Inevitably, this reprise at the Goodman Theatre does not pack the same kind of punch. That’s partly because this new staging seems somehow smaller (especially at the finale, dealing with the exquisite aesthetic properties of perspective), although that might be a trick of both two different spaces and a fading memory. But it’s also because Zimmerman, a hugely influential stage director, kept on working, pushing the boundaries of what can and should be theatricalized and exhibiting her singular intellectual curiosity, even as those influenced by her work began to compete for attention.

So what grabs you now at this seminal work?

It’s the power of the original material and, more specifically, the timely reminder of how the great minds of the European Renaissance were not forced (as are we) into specific compartments of discipline. You likely know da Vinci as the painter of the Mona Lisa. But his notebooks deal with (and I scribbled down these words as the topics came up in the show) art, love, physics, psychology, aesthetics, anatomy, nature, physiology, geometry and theology.
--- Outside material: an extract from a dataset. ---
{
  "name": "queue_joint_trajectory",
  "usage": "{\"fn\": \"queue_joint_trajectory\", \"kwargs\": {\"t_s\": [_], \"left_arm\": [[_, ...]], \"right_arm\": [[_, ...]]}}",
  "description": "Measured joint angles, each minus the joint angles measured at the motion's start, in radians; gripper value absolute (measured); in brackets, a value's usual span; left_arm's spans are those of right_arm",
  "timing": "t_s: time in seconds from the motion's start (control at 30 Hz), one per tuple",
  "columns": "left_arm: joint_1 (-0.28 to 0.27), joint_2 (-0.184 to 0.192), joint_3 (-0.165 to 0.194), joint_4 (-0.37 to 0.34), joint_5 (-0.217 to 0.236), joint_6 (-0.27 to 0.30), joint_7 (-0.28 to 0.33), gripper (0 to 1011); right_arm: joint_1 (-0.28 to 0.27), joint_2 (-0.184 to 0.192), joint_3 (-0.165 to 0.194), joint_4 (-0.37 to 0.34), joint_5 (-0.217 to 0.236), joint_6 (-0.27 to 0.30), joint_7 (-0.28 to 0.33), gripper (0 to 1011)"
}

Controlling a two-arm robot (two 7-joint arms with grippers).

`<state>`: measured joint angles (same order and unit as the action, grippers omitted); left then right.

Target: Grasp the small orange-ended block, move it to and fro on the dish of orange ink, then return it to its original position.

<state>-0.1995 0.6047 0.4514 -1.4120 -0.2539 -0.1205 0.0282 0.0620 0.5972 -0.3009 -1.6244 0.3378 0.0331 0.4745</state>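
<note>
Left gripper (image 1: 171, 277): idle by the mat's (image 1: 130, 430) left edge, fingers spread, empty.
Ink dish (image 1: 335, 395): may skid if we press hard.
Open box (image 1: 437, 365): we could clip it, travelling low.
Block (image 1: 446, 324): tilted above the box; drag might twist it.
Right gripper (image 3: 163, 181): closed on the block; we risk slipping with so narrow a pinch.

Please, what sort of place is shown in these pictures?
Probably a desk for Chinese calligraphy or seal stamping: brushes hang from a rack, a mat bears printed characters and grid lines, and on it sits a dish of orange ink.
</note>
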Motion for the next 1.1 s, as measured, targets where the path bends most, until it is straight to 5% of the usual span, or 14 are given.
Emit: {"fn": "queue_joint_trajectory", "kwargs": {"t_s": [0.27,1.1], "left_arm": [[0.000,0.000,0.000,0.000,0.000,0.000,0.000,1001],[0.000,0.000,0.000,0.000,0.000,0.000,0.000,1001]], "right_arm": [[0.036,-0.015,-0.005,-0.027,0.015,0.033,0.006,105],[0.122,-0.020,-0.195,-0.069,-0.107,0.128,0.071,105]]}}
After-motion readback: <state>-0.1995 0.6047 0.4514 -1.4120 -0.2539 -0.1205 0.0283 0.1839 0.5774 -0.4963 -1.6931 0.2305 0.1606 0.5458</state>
Among others. As da Vinci himself noted, the subjects of the world are many. What a mistake we now make by insisting so often and so early on specialization of our young! What connections we miss. What a mistake we make by resorting to Google when we could be working on our understanding of how force drives everything, how everything changes into something else, how beauty can exist in a series of straight lines, how art and precision do not belong in different rooms, hallways, buildings or minds.

More simply put, the polymathic mind of da Vinci has reasserted itself over theatrical invention; Zimmerman would surely see that as a fine thing.

One of the thing I’ve found when shows return after long gaps is that older creators often are wiser and their work yet more resonant. That was true with, say, Ruben Santiago-Hudson in “Lackawanna Blues” on Broadway and it’s the case here with the emotionally rich actor Christopher Donahue, who most notably plays the Leonardo authorial voice and who is a veteran Zimmerman collaborator, now across decades. He’s now joined by the actors Christiana Clark, Adeoye, Kasey Foster, Cruz Gonzalez-Cadel, John Gregorio, Wai Yim and Anthony Irons, a live-wire actor who ignites the production whenever he steps on stage. It’s an experienced cast from the world of Zimmerman and their work is adept, bright and potent. Everyone is playing da Vinci. Which makes sense.

As is her longtime wont, Zimmerman works again with her regular design crew of T.J. Gerckens, Mara Blumenfeld and Michael Bodeen; set designer Scott Bradley has re-created his now-famous design for this show, wherein the da Vinci landscape emerges from drawers in an enormous filing cabinet, not unlike his great mind.

Zimmerman’s great obsession, of course, is transformation. Fans of “The Arabian Nights,” “Metamorphoses,” “The Odyssey,” “Argonautika” and most of her other self-adapted compositions know this well. If you see this particular show (and you should), you’ll find here the theoretical and intellectual underpinning of what came later to Chicago, to Broadway, to New York’s Metropolitan Opera.

It is still, in its small way, a revelation.

Chris Jones is a Tribune critic.

cjones5@chicagotribune.com

Review: “The Notebooks of Leonardo da Vinci”

When: Through March 20

Where: Owen Theatre at the Goodman Theatre, 170 N. Dearborn St.